From the data that follows, print exactly the lines starting at the one containing "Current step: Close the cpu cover" and ending at the one containing "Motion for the"; include both of them and nothing more.

[PROVIDED INFORMATION Boundary: Start]

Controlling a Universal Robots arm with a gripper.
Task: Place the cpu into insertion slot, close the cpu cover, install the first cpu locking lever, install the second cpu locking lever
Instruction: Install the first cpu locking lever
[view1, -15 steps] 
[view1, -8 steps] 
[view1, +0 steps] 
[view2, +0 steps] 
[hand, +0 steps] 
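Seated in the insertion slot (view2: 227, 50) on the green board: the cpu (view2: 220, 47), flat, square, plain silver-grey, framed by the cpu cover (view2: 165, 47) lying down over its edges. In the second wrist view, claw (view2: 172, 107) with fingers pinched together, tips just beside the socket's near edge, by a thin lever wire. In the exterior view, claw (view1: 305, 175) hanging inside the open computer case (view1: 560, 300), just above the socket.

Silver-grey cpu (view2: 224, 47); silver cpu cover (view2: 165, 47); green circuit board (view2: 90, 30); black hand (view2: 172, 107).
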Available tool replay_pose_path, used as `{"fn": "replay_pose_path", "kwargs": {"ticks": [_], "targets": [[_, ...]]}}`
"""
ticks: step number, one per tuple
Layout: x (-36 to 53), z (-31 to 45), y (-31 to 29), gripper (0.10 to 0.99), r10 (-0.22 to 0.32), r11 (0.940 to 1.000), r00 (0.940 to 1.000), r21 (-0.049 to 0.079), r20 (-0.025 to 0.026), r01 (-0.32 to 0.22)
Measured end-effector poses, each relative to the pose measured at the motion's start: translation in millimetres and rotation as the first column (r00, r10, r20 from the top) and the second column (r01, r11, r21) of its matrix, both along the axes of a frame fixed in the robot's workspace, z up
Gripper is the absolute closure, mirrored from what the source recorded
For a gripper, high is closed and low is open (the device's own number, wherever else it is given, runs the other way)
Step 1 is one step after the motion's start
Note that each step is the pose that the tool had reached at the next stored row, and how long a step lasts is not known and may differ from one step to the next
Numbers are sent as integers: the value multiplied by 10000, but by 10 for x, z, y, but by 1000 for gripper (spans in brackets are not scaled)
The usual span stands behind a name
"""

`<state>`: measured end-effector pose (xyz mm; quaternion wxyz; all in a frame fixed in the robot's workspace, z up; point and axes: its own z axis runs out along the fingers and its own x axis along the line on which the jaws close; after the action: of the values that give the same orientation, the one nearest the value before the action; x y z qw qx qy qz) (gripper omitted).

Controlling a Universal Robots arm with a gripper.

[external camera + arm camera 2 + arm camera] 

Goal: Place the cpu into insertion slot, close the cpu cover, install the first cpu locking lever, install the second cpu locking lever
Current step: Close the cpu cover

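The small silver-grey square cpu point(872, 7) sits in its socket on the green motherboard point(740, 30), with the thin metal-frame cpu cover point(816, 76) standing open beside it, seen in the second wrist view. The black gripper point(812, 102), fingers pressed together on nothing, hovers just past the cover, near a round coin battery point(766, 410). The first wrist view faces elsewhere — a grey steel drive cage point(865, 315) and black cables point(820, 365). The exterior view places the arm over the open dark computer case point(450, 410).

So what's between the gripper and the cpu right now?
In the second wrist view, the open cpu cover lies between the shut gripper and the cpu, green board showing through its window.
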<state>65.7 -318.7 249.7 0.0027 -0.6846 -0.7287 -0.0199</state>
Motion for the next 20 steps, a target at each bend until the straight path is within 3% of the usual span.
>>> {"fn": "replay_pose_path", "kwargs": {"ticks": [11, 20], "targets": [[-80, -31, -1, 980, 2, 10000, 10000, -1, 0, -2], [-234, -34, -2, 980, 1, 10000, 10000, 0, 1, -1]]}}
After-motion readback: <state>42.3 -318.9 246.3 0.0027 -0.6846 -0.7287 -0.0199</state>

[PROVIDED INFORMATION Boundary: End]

== FINISHED EXERCISE ==
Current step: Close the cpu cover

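The small silver-grey square cpu point(872, 7) sits in its socket on the green motherboard point(740, 30), with the thin metal-frame cpu cover point(816, 76) standing open beside it, seen in the second wrist view. The black gripper point(812, 102), fingers pressed together on nothing, hovers just past the cover, near a round coin battery point(766, 410). The first wrist view faces elsewhere — a grey steel drive cage point(865, 315) and black cables point(820, 365). The exterior view places the arm over the open dark computer case point(450, 410).

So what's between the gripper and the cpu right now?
In the second wrist view, the open cpu cover lies between the shut gripper and the cpu, green board showing through its window.
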<state>65.7 -318.7 249.7 0.0027 -0.6846 -0.7287 -0.0199</state>
Motion for the next 20 steps, a target at each bend until the straight path is within 3% of the usual span.

The exercise ends with this answer.